**WHAT THE TASK REQUIRES:** Determine which lines of the records include the word "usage", and copy them.

**GIVEN DATA:**
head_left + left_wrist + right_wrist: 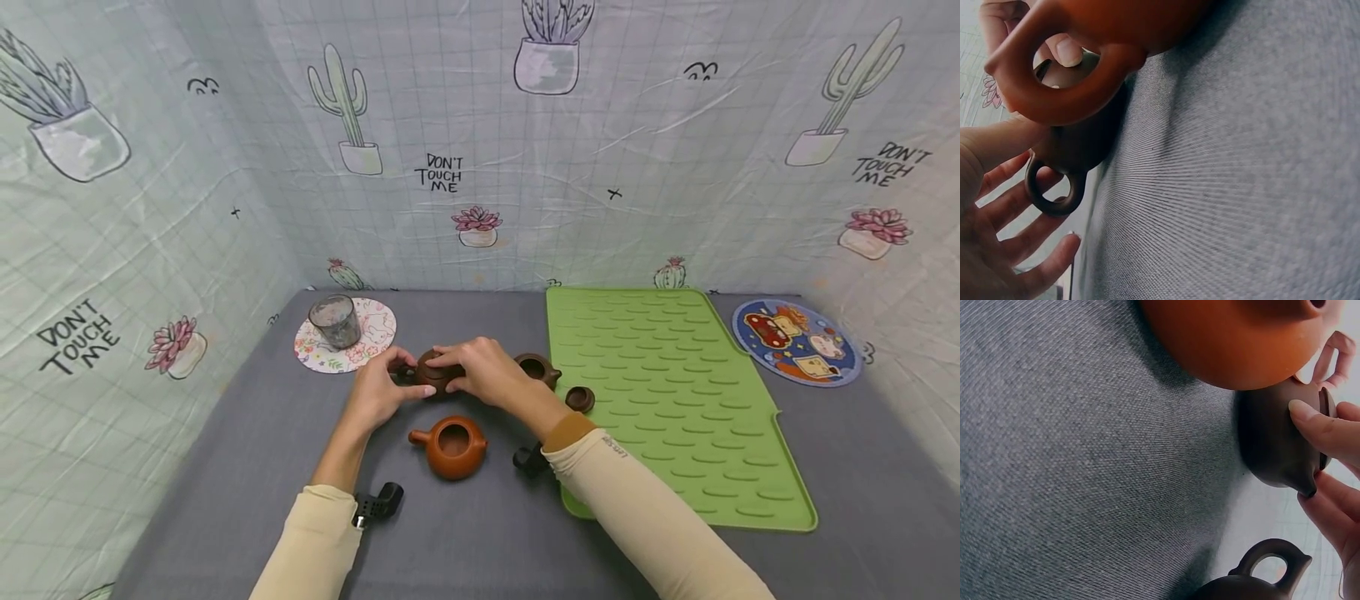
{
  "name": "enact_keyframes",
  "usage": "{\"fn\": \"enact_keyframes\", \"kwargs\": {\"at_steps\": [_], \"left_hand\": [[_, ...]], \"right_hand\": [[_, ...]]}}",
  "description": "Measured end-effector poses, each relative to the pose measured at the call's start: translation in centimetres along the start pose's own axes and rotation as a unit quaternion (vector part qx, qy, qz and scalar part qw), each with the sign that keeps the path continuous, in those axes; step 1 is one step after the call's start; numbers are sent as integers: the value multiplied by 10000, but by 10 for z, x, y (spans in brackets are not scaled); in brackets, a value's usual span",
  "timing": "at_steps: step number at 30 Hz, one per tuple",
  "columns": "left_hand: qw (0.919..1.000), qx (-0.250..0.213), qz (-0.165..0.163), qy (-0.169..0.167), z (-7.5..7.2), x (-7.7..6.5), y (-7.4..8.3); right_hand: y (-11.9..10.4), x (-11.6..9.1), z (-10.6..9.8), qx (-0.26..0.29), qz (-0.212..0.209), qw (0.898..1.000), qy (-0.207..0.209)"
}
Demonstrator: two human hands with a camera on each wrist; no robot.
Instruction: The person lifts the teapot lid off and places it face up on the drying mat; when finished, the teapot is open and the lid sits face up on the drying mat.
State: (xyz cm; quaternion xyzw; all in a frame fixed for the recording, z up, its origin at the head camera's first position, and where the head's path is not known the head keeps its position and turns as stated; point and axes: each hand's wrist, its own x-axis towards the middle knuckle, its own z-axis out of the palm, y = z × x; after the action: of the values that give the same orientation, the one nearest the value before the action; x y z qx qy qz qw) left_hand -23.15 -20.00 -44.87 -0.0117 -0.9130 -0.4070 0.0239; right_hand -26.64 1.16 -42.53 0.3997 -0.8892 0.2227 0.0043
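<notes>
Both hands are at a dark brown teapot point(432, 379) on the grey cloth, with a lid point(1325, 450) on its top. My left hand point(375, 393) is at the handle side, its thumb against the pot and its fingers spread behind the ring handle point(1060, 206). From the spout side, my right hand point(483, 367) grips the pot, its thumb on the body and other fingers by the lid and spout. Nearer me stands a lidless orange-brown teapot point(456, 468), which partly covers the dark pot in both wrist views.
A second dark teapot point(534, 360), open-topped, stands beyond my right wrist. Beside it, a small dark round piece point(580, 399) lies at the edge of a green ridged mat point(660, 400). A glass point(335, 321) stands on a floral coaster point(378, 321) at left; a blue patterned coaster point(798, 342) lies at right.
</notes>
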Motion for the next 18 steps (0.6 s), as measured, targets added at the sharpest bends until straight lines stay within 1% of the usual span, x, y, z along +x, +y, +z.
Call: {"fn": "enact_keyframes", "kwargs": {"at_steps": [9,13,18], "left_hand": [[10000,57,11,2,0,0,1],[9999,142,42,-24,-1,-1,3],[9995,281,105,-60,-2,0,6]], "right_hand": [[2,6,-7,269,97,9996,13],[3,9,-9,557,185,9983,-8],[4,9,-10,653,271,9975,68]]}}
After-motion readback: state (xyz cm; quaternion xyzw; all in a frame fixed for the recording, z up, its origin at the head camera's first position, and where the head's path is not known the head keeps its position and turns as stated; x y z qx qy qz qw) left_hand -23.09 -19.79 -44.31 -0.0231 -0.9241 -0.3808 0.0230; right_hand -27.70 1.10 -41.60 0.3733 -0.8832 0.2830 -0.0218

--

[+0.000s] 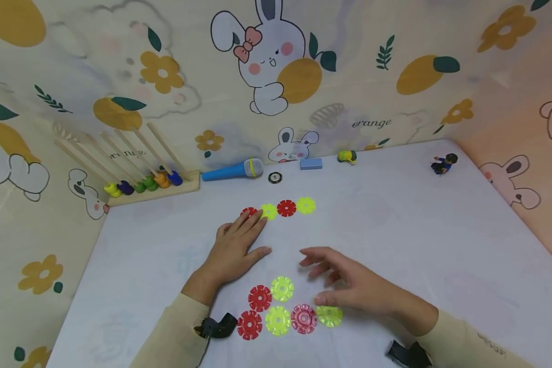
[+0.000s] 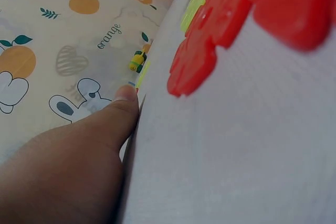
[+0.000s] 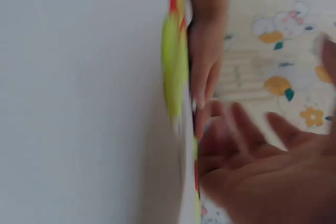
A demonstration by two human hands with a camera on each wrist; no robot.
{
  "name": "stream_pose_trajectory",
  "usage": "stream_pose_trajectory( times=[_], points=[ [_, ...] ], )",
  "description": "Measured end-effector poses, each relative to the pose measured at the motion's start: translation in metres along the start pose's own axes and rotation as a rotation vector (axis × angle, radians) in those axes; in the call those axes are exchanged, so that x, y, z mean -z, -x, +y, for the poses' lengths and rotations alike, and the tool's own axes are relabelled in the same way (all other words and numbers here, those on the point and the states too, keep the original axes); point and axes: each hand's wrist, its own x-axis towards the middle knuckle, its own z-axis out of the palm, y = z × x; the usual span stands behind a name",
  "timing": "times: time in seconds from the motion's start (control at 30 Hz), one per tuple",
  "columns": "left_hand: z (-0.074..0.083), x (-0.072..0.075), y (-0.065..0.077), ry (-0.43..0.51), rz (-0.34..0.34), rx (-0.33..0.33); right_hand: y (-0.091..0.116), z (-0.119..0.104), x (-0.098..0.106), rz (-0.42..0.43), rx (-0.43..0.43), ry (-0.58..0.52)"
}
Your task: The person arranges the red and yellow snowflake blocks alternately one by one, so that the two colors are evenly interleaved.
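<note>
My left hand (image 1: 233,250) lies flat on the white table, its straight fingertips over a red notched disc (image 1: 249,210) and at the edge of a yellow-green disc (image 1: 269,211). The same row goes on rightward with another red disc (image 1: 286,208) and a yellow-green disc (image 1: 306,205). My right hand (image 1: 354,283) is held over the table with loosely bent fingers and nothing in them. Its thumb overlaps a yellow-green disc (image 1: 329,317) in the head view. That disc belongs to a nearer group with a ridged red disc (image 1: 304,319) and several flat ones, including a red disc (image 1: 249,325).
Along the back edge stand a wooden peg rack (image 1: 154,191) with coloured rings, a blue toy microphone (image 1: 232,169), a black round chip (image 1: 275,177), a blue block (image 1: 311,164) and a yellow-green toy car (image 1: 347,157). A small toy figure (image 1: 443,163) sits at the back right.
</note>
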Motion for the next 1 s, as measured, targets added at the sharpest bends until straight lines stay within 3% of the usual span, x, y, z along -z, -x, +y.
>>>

**ANSWER:**
  "usage": "{\"fn\": \"enact_keyframes\", \"kwargs\": {\"at_steps\": [_], \"left_hand\": [[_, ...]], \"right_hand\": [[_, ...]]}}",
  "usage": "stream_pose_trajectory( times=[_], points=[ [_, ...] ], )",

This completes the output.